19 Jul Forest Bathing: A healthy, New Trend
Have you ever taken a walk in the woods and noticed the canopy of leaves arching over you majestically? Witnessed the leaves changing colours with the season? Seen the sun penetrate through the leaves. Listened to gently flowing water? If so, you know that this can have a huge impact on how you feel.
Based on the Japanese practice of Shirin-yoku, Forest bathing is the health practice of spending time in or near nature.
The sounds, smell, touch and sights of nature can dissolve stress and improve your mood, evoking a feeling of happiness quickly.
These feelings happiness and calm are mirrored by positive physiological changes, which include:
- Improved mood
- Improved immune function
- Lower blood pressure
- Lower blood sugar
- Slower heart rate
- Lower cortisol levels, epinephrine and norepinephrine (stress hormones)
- Longer and deeper sleep cycles (and by extension, healthier hormone levels)
- Increased sympathetic nervous system activity
“Biophilia is the scientific and spiritual exploration of the healing bond between humans and nature” (Biophilia, by Clemens G Arvay)
In our modern “adult” world, it’s not uncommon for people to forget how to get into nature and know what to do. Probably the most delightful part of forest bathing is that the only thing you have to plan is time and where you will go. Once you arrive, you should have no “plan”.
Petrichor: the smell of nature after rain.
The concept is to just be. Is there a smell in the air? is it rain? worms? moss? what do you see? birds, animals, leaves floating in the wind or curling on themselves? What do you hear? Is there a light rain, a gentle breeze or a babbling brook nearby?
Komorebi: When the sunlight permeates through the leaves.
Psithorism: The sound that is made when wind rustles the leaves
You can just sit or walk aimlessly. You can draw, journal or do nothing at all. According to a study in England, It’s believed that 2 hours of “being” in nature may be a health recommendation, along with 5 servings a day of fruits and vegetables and 150 minutes/week of exercise.

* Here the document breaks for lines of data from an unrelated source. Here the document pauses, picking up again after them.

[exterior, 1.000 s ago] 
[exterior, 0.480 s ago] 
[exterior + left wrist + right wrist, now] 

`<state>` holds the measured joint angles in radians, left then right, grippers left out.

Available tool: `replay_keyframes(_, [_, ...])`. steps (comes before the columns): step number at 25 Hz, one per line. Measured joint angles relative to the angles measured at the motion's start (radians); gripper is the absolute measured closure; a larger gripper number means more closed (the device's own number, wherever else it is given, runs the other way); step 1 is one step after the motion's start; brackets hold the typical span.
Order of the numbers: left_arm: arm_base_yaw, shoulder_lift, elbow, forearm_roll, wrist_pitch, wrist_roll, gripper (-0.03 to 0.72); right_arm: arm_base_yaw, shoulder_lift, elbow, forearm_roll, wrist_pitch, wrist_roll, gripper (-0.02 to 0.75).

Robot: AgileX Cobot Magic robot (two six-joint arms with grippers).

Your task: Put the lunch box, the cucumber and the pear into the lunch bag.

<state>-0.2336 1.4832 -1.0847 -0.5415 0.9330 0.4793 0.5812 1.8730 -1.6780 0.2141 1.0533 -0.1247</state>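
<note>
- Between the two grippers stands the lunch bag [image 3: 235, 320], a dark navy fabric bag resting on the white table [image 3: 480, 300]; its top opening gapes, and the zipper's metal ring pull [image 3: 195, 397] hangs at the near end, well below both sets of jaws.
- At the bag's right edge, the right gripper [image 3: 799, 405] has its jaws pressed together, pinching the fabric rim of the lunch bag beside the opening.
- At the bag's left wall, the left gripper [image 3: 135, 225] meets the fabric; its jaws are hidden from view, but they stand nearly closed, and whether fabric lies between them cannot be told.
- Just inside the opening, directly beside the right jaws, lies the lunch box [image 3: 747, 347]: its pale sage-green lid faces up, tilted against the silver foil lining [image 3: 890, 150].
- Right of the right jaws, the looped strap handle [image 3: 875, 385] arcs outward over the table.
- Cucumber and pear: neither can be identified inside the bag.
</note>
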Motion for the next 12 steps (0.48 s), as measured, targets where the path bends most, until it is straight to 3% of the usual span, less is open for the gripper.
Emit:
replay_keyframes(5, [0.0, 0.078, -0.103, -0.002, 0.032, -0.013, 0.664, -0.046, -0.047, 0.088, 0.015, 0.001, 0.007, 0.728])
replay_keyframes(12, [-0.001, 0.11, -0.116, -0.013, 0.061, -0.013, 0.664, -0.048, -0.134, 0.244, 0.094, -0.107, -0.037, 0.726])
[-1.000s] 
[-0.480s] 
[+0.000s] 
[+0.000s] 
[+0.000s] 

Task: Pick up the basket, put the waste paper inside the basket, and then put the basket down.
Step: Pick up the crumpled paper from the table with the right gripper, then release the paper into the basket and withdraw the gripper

Knowing that being in nature can improve your health, you may want to incorporate it into daily activities or your leisure time. You can spend hours in nature doing:
- Checking out plants
- Bird watching, animal/insect spotting
- Camping/gathering kindling
- Picking berries/apples and pears
- Digging / planting / harvesting
- Cloud watching
- Star gazing
- Earthing / Grounding
Not only is the fresh air and oxygen made by the trees important for your health, but a bacteria in the soil, called Mycobacterium vaccae has created a lot of hype in the microbiology world. And rightly so! Once inhaled, ingested or touching the skin, this bacteria triggers an increase in cytokine levels (immune cells). This part of the immune system is tightly linked to the neurological system and increases serotonin production, your “feel good” neurotransmitter. It’s believed that these “happy feelings” can last as long as a few weeks after exposure.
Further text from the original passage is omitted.